Consider the following mechanism, which we will call the catastrophe mechanism:

Definition 13 (Catastrophe Mechanism)

\[\begin{align*} F(q, x) =\;& \text{Sample a number $r$ from the uniform distribution between 0 and 1}\\ &\text{If } r < \delta, \text{return } x\\ &\text{Otherwise, return } q(x) + \text{Lap}(s/\epsilon), \text{where $s$ is the sensitivity of $q$}\\ \end{align*}\]

With probability \(1-\delta\), the catastrophe mechanism satisfies \(\epsilon\)-differential privacy. With probability \(\delta\), it releases the whole dataset with no noise. This mechanism satisfies the definition of approximate differential privacy, but we probably wouldn’t want to use it in practice.

Fortunately, most \((\epsilon, \delta)\)-differentially private mechanisms don’t have such a catastrophic failure mode. The Gaussian mechanism, for example, doesn’t ever release the whole dataset. Instead, with probability \(\delta\), the Gaussian mechanism doesn’t quite satisfy \(\epsilon\)-differential privacy - it satisfies \(c\epsilon\)-differential privacy instead, for some value \(c\).

The Gaussian mechanism thus fails gracefully, rather than catastrophically, so it’s reasonable to have far more confidence in the Gaussian mechanism than in the catastrophe mechanism. Later, we will see alternative relaxations of the definition of differential privacy which distinguish between mechanisms that fail gracefully (like the Gaussian mechanism) and ones that fail catastropically (like the catastrophe mechanism).

Advanced Composition#

We have already seen two ways of combining differentially private mechanisms: sequential composition and parallel composition. It turns out that \((\epsilon, \delta)\)-differential privacy admits a new way of analyzing the sequential composition of differentially private mechanisms, which can result in a lower privacy cost.

The advanced composition theorem [10] is usually stated in terms of mechanisms which are instances of \(k\)-fold adaptive composition.

Definition 14 (Adaptive Composition)

A \(k\)-fold adaptive composition is a sequence of mechanisms \(m_1, \dots, m_k\) such that:

  • Each mechanism \(m_i\) may be chosen based on the outputs of all previous mechanisms \(m_1, \dots, m_{i-1}\) (hence adaptive)

  • The input to each mechanism \(m_i\) is both the private dataset and all of the outputs of previous mechanisms (hence composition)

Iterative programs (i.e. loops or recursive functions) are nearly always instances of \(k\)-fold adaptive composition. A for loop that runs 1000 iterations, for example, is a 1000-fold adaptive composition. As a more specific example, an averaging attack is a \(k\)-fold adaptive composition:

# works for sensitivity-1 queries
def avg_attack(query, epsilon, k):
    results = [query + np.random.laplace(loc=0, scale=1/epsilon) for i in range(k)]
    return np.mean(results)

avg_attack(10, 1, 500)
10.018943298025437

In this example, the sequence of mechanisms is fixed ahead of time (we use the same mechanism each time), and \(k = 500\).

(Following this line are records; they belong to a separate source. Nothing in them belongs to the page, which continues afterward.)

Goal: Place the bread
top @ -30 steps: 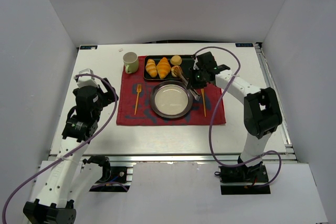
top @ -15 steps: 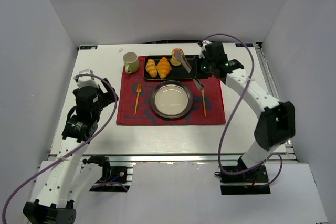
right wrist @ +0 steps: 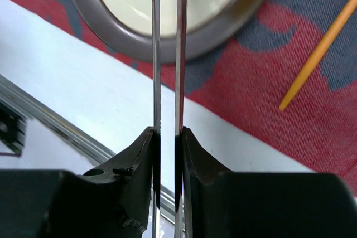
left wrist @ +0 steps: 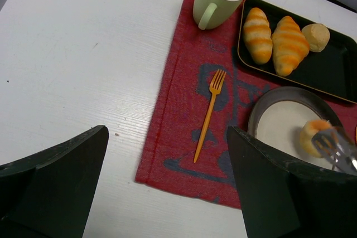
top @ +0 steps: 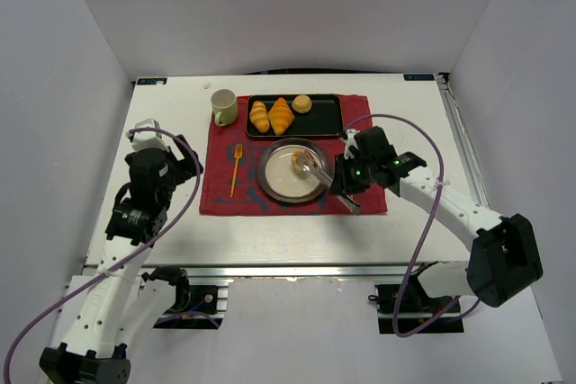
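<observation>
The bread [top: 296,162], a small golden-orange bun, is over the right part of the round metal plate [top: 270,188], between the tips of metal tongs [top: 317,168]. I cannot tell whether it rests on the plate. My right gripper [top: 347,177] is shut on the tongs' handles, just right of the plate. In the right wrist view the tongs [right wrist: 167,54] run up over the plate's rim [right wrist: 111,26], and the bread is out of view. The left wrist view shows the bread [left wrist: 310,136] and the tong tips [left wrist: 334,147]. My left gripper [left wrist: 166,137] is open and empty, left of the red mat.
A black tray [top: 328,119] behind the plate holds two croissants [top: 270,116] and a paler bun [top: 302,103]. A green mug [top: 223,106] stands at the mat's far left corner. An orange fork [top: 236,168] lies left of the plate. An orange utensil [right wrist: 318,59] lies right of it.
My right arm has swung from the tray toward me, carrying the bread in the tongs to the plate. The left arm has not moved.
</observation>
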Controlling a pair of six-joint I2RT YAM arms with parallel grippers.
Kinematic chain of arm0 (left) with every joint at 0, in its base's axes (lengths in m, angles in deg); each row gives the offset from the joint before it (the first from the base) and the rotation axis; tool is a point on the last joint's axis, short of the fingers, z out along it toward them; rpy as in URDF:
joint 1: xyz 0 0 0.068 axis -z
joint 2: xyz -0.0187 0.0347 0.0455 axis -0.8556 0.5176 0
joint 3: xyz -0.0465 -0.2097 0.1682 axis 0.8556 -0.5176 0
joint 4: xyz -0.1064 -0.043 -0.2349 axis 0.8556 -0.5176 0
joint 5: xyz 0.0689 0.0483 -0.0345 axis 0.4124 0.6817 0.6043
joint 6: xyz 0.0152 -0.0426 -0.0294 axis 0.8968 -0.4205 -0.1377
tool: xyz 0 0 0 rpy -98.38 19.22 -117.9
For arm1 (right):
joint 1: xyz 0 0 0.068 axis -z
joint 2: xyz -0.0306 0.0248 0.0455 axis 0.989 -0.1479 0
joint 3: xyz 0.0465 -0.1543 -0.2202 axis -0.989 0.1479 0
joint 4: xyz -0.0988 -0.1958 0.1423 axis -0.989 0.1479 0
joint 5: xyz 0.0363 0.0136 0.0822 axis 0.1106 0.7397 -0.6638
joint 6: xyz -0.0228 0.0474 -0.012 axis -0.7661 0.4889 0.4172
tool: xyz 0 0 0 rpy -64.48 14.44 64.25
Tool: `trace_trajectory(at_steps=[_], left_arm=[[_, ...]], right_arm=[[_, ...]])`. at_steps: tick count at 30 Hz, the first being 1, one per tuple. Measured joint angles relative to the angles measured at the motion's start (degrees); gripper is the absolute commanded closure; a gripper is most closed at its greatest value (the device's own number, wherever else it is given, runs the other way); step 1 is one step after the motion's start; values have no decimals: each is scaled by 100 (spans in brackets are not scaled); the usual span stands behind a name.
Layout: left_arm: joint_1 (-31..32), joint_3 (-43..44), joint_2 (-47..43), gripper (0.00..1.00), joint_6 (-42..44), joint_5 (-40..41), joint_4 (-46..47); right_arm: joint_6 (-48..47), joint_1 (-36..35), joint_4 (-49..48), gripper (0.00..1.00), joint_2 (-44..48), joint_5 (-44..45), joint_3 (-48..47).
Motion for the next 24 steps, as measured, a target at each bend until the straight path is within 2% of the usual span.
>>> trace_trajectory(at_steps=[5,7,11,15,24], left_arm=[[0,0,-48,2,-46,-4,-31],[0,0,-59,2,-52,-7,-33],[2,0,-61,2,-87,-24,-35],[0,0,-61,2,-109,-46,-35],[0,0,-17,2,-160,-70,-59]], right_arm=[[-31,-11,-55,80,11,-26,439],[-55,-11,-114,74,11,-37,485],[-111,-22,-179,56,11,-35,516],[-118,-22,-197,47,42,-35,516],[-120,-26,-131,44,192,-28,446]])
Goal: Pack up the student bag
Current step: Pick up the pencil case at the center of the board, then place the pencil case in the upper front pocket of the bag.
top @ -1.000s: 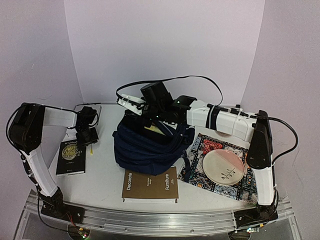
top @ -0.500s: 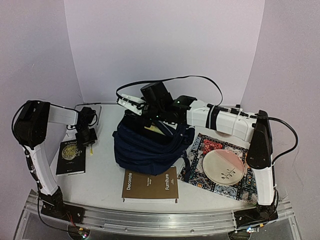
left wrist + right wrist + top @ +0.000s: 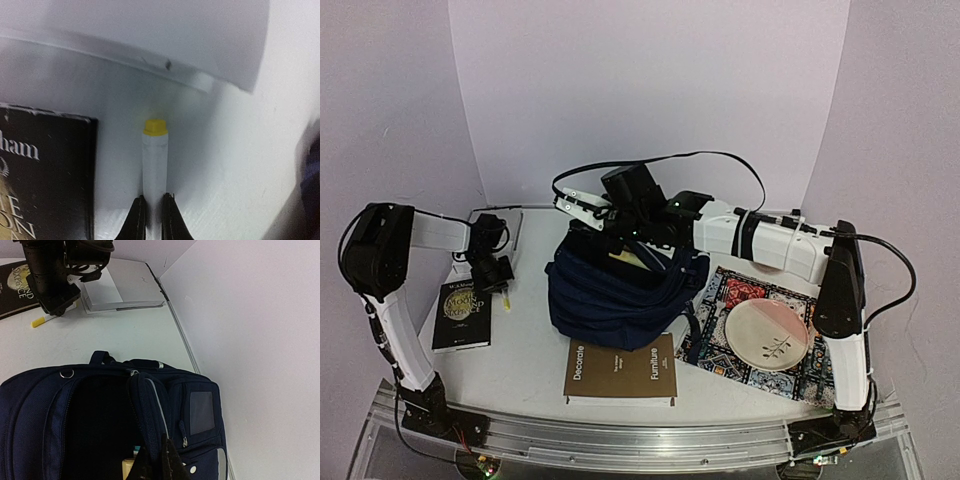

The standard sequential composition theorem says that the total privacy cost of this mechanism is \(k\epsilon\) (in this case, \(500 \epsilon\)).

The advanced composition theorem says:

Theorem 5 (Advanced Composition)

  • If each mechanism \(m_i\) in a \(k\)-fold adaptive composition \(m_1, \dots, m_k\) satisfies \(\epsilon\)-differential privacy

  • Then for any \(\delta' \geq 0\), the entire \(k\)-fold adaptive composition satisfies \((\epsilon', \delta')\)-differential privacy, where:

(6)#\[\begin{align} \epsilon' = 2\epsilon \sqrt{2k \log(1/\delta')} \end{align}\]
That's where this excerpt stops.